D'un côté, il y a le chef de l’État qui alerte sur les conséquences de la baisse du nombre de naissances et qui a récemment demandé que le gouvernement fasse des propositions pour tenter de relancer la natalité. Une "problématique" qu'il avait déjà abordé en 2021. De l'autre, il y a l'ARS de Mayotte qui veut les freiner. Les bébés mahorais seraient-ils moins Français que les autres ?

Contactée par Imaz Press, l'ARS n'a pas donné suite à nos sollicitations pour en savoir plus sur cette opération de communication.

Car une question centrale demeure : comment vont se passer exactement ces propositions ? Dans un contexte particulier, où certaines femmes ne maîtrisent pas toutes parfaitement le Français, comment s'assurer du bon déroulement de cette opération ? Comment être certains que les femmes acceptant de se faire ligaturer aient toutes les informations à leur disposition ? Et pourquoi ne pas communiquer sur la vasectomie et encourager les hommes à se faire stériliser ? Pour l'heure, pas de réponse.

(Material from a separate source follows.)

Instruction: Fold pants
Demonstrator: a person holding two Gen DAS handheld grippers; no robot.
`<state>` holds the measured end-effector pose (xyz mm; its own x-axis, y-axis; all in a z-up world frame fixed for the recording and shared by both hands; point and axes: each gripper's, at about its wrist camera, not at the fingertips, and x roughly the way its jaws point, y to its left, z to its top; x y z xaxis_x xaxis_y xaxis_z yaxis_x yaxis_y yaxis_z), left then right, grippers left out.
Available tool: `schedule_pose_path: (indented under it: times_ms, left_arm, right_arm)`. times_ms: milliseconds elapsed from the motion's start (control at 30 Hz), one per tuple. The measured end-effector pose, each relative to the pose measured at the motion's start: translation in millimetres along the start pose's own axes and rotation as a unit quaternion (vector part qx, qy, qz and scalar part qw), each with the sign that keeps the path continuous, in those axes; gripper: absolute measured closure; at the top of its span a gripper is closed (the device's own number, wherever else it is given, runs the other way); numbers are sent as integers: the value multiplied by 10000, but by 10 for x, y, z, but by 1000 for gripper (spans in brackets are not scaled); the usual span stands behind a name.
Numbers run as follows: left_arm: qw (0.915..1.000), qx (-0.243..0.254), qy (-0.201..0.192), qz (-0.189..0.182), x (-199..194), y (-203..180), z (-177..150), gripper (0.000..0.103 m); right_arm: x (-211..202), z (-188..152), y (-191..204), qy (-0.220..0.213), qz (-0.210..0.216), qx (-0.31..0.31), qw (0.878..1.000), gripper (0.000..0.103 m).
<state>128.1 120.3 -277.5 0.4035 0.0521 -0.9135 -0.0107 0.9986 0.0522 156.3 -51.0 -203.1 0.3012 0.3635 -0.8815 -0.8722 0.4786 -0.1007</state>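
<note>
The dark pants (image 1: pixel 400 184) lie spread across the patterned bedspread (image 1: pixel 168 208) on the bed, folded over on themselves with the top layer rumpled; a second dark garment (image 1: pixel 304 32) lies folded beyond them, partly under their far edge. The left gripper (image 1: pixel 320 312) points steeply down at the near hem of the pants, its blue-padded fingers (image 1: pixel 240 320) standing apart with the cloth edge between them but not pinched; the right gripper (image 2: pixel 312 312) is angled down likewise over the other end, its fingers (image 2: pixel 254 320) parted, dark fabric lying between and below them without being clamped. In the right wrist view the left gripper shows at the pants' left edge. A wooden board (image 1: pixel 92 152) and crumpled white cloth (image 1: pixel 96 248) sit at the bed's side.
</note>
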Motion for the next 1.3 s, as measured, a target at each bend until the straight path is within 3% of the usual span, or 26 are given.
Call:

- La stérilisation, un parcours du combattant…Sauf à Mayotte -

L'initiative interroge tout de même. Notamment lorsqu'on connait toutes les difficultés rencontrées lorsqu'on souhaite se faire stériliser. A La Réunion comme en Métropole, c'est bien souvent un parcours de combattant, même si on a déjà eu des enfants.

C'est par exemple le cas de Jill, 33 ans et maman de trois enfants. "Lorsque je me suis renseignée auprès de ma gynécologue pour une ligature des trompes, on m'a traitée d'égoïste" nous relate-t-elle. "Elle m'a assurée que je regretterai ma décision, que c'était injuste pour mon nouveau compagnon qui voudrait sûrement des enfants biologiques de ma part" confie-t-il.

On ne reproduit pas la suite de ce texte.